Dass der Zahnarzt regelmäßig in die Schule kommt, ist eine sehr gute Möglichkeit, Kindern schon früh zu vermitteln, dass Zahnarztbesuche und Zahnuntersuchungen zum normalen Leben gehören und nichts Schlimmes sind. Erfahrungsgemäß sind fast alle teilnehmenden Kinder aufgeschlossen und aufmerksam, wenn der Arzt Tipps zum richtigen Zähneputzen gibt, verschiedene Putztechniken demonstriert oder erklärt, welche Nahrungsmittel gut und welche schlecht für die Zähne sind. Das Einfärben von Zahnbelägen mit speziellen Färbetabletten und das anschließende Entfernen der bunten Stellen mit der Zahnbürste macht ebenfalls Spaß – diese Übung ist beim Schulzahnarztbesuch schon so lange beliebt, dass sich die meisten Eltern noch aus ihrer eigenen Kindheit daran erinnern.
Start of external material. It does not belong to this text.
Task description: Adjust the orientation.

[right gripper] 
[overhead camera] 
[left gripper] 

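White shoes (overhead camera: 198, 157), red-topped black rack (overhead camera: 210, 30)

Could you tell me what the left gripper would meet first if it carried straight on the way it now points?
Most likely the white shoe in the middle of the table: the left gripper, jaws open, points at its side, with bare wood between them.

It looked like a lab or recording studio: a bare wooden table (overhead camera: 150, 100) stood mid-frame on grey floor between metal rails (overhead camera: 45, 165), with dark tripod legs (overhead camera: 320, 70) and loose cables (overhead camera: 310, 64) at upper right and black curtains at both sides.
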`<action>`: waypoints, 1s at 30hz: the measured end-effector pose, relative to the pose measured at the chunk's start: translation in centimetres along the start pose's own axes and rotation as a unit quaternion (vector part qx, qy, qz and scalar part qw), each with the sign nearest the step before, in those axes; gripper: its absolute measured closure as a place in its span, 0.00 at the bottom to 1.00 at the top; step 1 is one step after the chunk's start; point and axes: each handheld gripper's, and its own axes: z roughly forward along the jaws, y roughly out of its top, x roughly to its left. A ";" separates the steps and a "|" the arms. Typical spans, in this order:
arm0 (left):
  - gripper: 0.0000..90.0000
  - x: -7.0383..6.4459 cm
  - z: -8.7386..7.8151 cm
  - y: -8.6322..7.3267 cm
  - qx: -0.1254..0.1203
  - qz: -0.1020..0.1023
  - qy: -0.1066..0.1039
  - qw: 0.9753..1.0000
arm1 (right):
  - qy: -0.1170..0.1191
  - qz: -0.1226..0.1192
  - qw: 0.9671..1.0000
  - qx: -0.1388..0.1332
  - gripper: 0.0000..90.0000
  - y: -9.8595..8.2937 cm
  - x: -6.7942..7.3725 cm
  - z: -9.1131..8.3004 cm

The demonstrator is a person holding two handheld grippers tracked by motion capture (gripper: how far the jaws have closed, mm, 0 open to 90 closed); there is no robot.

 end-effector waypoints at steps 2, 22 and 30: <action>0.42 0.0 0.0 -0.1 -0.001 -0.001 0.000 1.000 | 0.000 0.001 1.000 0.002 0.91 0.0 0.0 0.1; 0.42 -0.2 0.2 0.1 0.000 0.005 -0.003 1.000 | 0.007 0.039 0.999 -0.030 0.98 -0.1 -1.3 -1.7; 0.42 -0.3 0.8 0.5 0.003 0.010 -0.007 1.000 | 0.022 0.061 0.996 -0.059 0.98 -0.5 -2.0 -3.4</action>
Empfehlungen des Schulzahnarztes berücksichtigen

Stellt der Schulzahnarzt ein erhöhtes Kariesrisiko oder Kariesschäden fest, sollten Eltern und Sorgeberechtigte zum Wohle ihres Kindes aktiv werden und einen Termin in der Zahnarztpraxis vereinbaren. Auch wenn kein Behandlungsbedarf festgestellt wurde, lohnt sich der regelmäßige Zahnarztbesuch. Denn in der Praxis bietet der Zahnarzt etliche weitere Vorsorgemaßnahmen an, etwa eine Fissurenversiegelung (Versiegelung der Grübchen auf den Kauflächen der Backenzähne) oder die Fluoridierung der Zähne zum besseren Schutz vor Karies. 

Auch eventuelle Zahn- und Kieferfehlstellungen, fehlende Zahnanlagen und andere Wachstums- und Entwicklungsstörungen der Zähne können in der Praxis frühzeitig erkannt und therapiert werden, bevor sie zu ernsten Problemen oder einer langen Leidensgeschichte werden. Für gesetzlich Versicherte – also auch für Hartz-IV-Empfänger – ist die zahnärztliche Vorsorge kostenlos.